* [Problem details]: Set the data down again, exactly as it reads, but without the pictures.

* [Supplied material]:
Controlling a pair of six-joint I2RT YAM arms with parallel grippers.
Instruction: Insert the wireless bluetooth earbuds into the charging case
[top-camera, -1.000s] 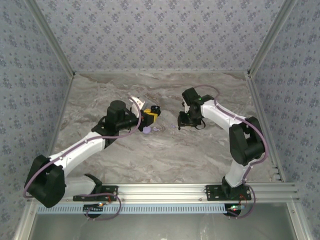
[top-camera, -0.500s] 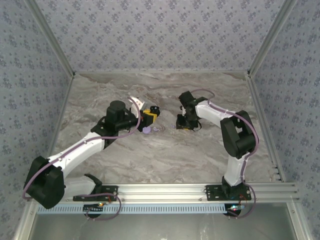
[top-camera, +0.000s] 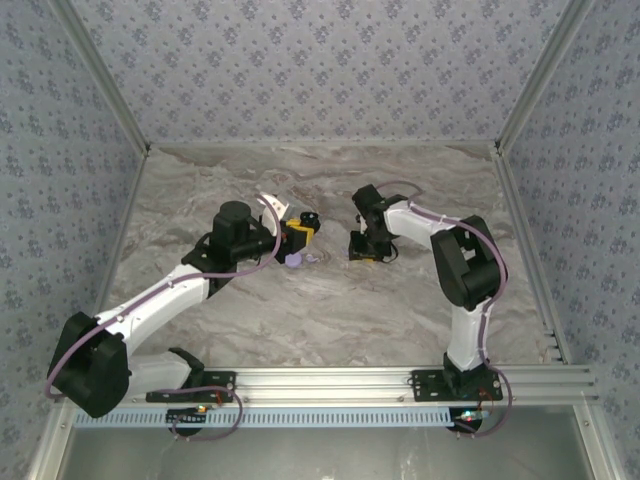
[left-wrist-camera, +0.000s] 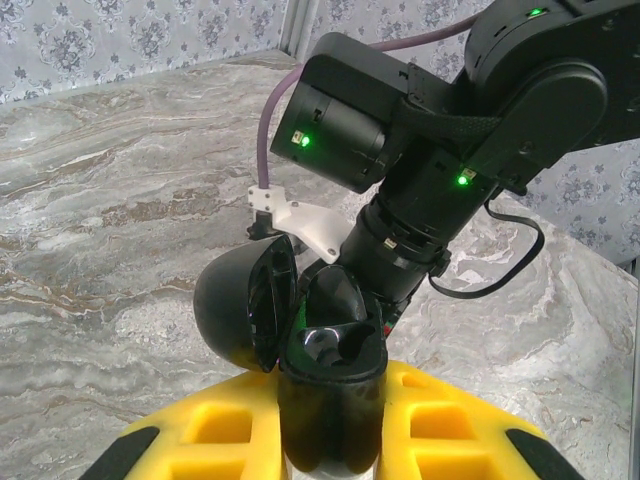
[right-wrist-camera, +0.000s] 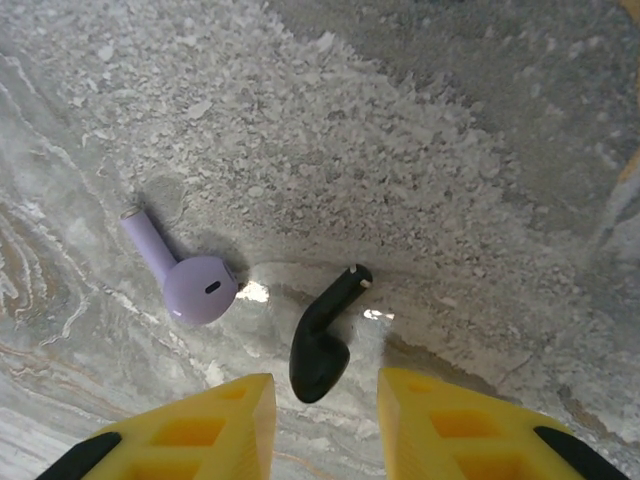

* [Answer to the problem]:
Controlling a pair of six-joint I2RT YAM arms with parallel grippers.
Instruction: Insert the wireless bluetooth earbuds into the charging case
[top-camera, -1.000s] 
[top-camera, -0.500s] 
[top-camera, +0.000s] 
[left-wrist-camera, +0.000s] 
[right-wrist-camera, +0.000s] 

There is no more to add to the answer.